#### [DIRECTIONS]
Beneath this instruction is a block of data; output from it exactly the lines that run from the one containing "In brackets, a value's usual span" through the one containing "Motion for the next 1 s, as", inclusive.
********
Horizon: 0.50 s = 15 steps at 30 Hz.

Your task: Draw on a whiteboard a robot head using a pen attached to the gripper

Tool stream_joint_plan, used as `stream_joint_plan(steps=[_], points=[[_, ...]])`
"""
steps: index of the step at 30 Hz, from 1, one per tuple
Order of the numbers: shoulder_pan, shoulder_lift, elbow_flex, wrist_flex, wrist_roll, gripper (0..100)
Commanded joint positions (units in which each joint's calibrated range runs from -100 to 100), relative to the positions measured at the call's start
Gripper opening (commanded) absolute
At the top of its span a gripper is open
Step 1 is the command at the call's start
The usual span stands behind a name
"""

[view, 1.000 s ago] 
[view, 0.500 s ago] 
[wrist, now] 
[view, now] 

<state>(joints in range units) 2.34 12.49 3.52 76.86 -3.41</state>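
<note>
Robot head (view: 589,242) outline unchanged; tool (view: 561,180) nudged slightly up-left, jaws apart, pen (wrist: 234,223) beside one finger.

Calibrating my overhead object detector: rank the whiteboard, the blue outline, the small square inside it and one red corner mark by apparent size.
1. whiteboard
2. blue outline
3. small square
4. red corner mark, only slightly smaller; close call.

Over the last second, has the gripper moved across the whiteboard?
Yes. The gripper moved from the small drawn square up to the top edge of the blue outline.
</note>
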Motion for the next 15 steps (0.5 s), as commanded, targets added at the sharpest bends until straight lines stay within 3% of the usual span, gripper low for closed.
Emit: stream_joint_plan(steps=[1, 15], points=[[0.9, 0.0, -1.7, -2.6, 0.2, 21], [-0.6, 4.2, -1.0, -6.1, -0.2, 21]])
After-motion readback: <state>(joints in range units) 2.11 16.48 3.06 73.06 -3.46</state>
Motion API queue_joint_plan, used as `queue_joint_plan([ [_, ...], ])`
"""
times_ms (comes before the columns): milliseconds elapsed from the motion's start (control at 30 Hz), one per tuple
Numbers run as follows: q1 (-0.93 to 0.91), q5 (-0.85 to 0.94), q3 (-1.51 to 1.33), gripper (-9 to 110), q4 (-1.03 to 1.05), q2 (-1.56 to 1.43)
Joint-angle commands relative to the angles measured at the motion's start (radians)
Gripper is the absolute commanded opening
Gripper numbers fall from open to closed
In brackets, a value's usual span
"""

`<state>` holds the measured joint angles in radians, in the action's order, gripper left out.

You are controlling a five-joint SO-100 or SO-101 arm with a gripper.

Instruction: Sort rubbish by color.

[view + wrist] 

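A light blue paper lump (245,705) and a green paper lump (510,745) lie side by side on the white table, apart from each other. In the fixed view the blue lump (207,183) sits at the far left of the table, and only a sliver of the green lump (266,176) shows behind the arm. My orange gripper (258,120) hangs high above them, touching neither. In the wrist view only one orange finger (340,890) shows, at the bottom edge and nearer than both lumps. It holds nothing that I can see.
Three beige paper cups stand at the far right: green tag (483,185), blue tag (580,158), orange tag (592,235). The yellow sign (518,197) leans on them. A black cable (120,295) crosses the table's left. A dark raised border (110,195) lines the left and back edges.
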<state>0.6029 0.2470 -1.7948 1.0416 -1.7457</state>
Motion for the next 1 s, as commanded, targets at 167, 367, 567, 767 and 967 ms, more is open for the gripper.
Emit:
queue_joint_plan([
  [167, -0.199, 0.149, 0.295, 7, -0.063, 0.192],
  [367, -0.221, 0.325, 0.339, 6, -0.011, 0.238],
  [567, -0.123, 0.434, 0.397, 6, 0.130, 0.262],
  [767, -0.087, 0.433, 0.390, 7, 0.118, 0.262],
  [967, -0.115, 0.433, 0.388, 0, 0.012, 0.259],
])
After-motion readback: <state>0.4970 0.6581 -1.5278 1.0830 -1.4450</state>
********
#### [RESPONSE FOR THIS EXERCISE]
In brackets, a value's usual span
"""

`<state>` holds the measured joint angles in radians, in the action's order, gripper left out.

You are controlling a five-joint SO-100 or SO-101 arm with a gripper.

Instruction: Sort rubbish by color.

[view + wrist] 

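A light blue paper lump (245,705) and a green paper lump (510,745) lie side by side on the white table, apart from each other. In the fixed view the blue lump (207,183) sits at the far left of the table, and only a sliver of the green lump (266,176) shows behind the arm. My orange gripper (258,120) hangs high above them, touching neither. In the wrist view only one orange finger (340,890) shows, at the bottom edge and nearer than both lumps. It holds nothing that I can see.
Three beige paper cups stand at the far right: green tag (483,185), blue tag (580,158), orange tag (592,235). The yellow sign (518,197) leans on them. A black cable (120,295) crosses the table's left. A dark raised border (110,195) lines the left and back edges.
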<state>0.6029 0.2470 -1.7948 1.0416 -1.7457</state>
Motion for the next 1 s, as commanded, targets at 167, 367, 567, 767 and 967 ms, more is open for the gripper.

No additional answer is needed here.